The Appleton Times

Truth. Honesty. Innovation.

Politics

‘One man, one vote’? Maybe Not in Trump’s America

By Jessica Williams

about 14 hours ago

Share:
‘One man, one vote’? Maybe Not in Trump’s America

The article reports on the Supreme Court’s Louisiana v. Callais decision weakening Voting Rights Act enforcement and its potential impact on Black-majority districts. It provides historical context from the Warren Court era on apportionment rulings.

The Supreme Court’s April ruling in Louisiana v. Callais has significantly altered the standards under Section 2 of the Voting Rights Act, according to a detailed analysis published by Foreign Policy. The decision requires plaintiffs to demonstrate racist intent rather than discriminatory effect when challenging voting practices, a shift that has prompted several Southern states to begin redrawing congressional district maps in the weeks since.

Legislatures in states including Tennessee have moved quickly to target Black-majority districts that have long elected Black and Democratic representatives. Democrats have warned that the changes could result in the loss of seats for as many as one-third of the members of the Congressional Black Caucus, the group founded in 1971 following passage of the Voting Rights Act.

The ruling reverses a 1982 bipartisan amendment to the law that had allowed challenges based on discriminatory impact alone. Legal observers note that proving intent raises the evidentiary bar substantially for federal enforcement actions. Within days of the decision, map-drawing processes accelerated in multiple states, with new lines expected to take effect ahead of upcoming election cycles.

Critics of the decision have drawn parallels to earlier battles over district apportionment. Between 1962 and 1964, the Warren Court issued a series of rulings establishing the “one person, one vote” principle. Those cases arose from challenges to systems that disproportionately favored sparsely populated rural areas over urban districts with larger and more diverse populations.

In 1952, Minnesota Rep. Eugene McCarthy argued that “the popular character of the House has been destroyed” by unequal district populations. Seven years later, then-Sen. John F. Kennedy wrote in a New York Times column that apportionment practices amounted to “the most fundamental and the most blatant” discrimination against urban areas.

The Warren Court’s intervention began with Baker v. Carr in 1962, when the justices ruled that federal courts could address claims of vote dilution under the 14th Amendment’s equal protection clause. Tennessee’s failure to reapportion its state legislative districts since 1901 was cited as an example of unconstitutional disparity. The decision opened the door to more than 30 additional lawsuits within months.

The following year, a federal court struck down Georgia’s county unit system after a challenge by businessman James O. Sanders. Then-peanut farmer and future president Jimmy Carter later described the ruling as a turning point that dominated discussions in warehouses, churches, and civic meetings across the state.

In 1964, Wesberry v. Sanders extended the equal-population requirement to U.S. House districts. The majority opinion stated that allowing legislatures to draw lines giving some voters greater influence would defeat “the principle solemnly embodied in the Great Compromise.” Reynolds v. Sims, decided the same year, applied the rule to both chambers of state legislatures.

These judicial developments coincided with passage of the Voting Rights Act in 1965. The law’s Section 5 preclearance requirement later gained broader application after the 1969 Allen v. State Board of Elections decision, which brought districting changes under federal review. Rural-dominated districts were gradually replaced by maps reflecting population shifts toward metropolitan areas.

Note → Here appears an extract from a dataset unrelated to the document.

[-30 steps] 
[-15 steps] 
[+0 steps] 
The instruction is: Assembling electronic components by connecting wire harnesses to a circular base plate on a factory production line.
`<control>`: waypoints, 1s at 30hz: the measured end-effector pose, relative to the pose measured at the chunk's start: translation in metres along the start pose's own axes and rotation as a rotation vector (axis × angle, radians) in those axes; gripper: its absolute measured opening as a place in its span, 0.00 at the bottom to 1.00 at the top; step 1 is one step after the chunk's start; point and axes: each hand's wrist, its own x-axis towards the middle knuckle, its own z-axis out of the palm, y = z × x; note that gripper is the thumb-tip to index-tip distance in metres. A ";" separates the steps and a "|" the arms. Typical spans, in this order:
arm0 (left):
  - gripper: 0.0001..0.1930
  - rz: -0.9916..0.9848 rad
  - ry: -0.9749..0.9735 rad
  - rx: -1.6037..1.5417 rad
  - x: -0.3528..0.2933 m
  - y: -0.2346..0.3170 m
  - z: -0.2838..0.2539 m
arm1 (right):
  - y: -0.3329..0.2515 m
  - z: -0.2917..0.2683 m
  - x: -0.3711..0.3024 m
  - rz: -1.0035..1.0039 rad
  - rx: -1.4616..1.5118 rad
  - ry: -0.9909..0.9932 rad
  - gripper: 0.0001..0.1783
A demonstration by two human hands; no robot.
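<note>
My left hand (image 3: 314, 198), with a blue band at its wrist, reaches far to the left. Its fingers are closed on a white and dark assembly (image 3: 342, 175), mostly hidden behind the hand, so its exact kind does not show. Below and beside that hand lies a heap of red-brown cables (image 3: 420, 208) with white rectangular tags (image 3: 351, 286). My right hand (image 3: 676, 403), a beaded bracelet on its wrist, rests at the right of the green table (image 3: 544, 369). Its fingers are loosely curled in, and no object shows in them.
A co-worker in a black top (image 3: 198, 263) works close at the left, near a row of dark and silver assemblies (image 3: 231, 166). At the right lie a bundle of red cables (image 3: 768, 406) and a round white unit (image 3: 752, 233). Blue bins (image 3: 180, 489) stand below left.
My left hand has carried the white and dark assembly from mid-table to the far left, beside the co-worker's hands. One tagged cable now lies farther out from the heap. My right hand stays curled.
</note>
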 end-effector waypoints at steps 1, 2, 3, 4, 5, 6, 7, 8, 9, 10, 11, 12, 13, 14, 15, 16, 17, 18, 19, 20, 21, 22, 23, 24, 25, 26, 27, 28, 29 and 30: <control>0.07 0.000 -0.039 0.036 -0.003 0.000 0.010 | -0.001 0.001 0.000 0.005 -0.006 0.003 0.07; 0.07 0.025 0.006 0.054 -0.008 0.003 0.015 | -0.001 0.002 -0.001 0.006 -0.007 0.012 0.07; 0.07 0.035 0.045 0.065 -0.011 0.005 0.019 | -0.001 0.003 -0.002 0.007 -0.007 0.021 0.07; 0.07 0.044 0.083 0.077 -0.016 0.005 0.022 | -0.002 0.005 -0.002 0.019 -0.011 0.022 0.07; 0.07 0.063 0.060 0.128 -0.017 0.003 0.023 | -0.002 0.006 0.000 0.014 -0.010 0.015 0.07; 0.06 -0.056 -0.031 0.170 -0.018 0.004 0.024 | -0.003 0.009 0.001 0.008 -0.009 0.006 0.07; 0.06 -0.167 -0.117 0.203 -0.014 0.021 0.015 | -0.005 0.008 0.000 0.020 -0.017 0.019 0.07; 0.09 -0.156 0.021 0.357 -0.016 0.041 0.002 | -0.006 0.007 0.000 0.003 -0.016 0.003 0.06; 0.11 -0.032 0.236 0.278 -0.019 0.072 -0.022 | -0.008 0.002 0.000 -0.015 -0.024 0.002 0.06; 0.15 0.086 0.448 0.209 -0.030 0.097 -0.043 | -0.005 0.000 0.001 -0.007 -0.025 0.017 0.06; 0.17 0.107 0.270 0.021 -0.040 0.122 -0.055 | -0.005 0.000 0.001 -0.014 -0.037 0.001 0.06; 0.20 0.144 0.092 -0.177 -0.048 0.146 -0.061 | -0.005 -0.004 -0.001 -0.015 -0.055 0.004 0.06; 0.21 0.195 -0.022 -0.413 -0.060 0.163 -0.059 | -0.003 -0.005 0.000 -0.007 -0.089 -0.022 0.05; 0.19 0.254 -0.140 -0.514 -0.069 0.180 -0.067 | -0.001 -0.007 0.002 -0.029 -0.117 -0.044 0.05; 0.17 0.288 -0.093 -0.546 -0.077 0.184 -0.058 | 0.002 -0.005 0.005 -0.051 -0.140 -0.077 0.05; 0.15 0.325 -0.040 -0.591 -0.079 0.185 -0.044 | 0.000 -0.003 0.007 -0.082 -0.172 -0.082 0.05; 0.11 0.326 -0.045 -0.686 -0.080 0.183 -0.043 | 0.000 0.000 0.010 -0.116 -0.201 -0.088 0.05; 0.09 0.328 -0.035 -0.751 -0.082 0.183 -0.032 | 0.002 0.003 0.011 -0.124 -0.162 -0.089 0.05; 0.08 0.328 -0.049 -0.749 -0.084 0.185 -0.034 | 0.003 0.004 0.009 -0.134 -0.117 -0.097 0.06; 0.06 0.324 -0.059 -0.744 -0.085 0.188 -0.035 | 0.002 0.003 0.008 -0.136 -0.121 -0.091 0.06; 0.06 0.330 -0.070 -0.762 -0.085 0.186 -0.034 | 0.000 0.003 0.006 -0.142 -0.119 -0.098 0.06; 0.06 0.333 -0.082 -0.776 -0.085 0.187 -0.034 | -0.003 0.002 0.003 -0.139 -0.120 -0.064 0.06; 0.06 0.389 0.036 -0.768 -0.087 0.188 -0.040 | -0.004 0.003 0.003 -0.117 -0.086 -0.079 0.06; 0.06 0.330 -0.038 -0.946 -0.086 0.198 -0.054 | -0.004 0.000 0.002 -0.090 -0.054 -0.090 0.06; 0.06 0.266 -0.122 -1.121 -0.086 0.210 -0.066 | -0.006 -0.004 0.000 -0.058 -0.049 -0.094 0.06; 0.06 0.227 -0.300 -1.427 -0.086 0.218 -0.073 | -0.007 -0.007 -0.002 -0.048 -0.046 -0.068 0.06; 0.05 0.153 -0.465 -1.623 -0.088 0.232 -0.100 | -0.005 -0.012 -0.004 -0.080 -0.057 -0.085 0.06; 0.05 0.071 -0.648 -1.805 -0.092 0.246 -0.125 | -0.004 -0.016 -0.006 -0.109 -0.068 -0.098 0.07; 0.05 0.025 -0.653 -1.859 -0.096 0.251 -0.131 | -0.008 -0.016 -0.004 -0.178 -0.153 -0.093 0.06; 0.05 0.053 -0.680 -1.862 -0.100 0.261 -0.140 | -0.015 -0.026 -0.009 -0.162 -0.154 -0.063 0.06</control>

Chief Justice Earl Warren, appointed by President Dwight Eisenhower in 1953, later described Baker v. Carr as the most vital decision of his tenure. Supporters at the time argued that equitable apportionment could have reduced racial tensions by ensuring urban and minority votes carried equal weight.

Opposition to the Warren Court’s approach came from both Southern Democrats and Midwestern Republicans who controlled key congressional committees after 1938. Proposals to strip courts of jurisdiction over apportionment or to amend the Constitution were introduced but ultimately failed in the Senate.

The recent Callais decision has revived debates over the durability of those mid-20th-century reforms. Several states have already initiated new redistricting efforts, and legal challenges are expected to test the practical effects of requiring proof of discriminatory intent.

Advocates for voting rights legislation contend that the ruling will slow enforcement against practices that disproportionately affect minority voters. State officials in affected regions have maintained that the maps comply with current legal standards and reflect legitimate political considerations.

Broader questions remain about how the changes will influence the composition of Congress and state legislatures in future elections. Analysts continue to monitor the pace of map revisions and any subsequent litigation that may arise.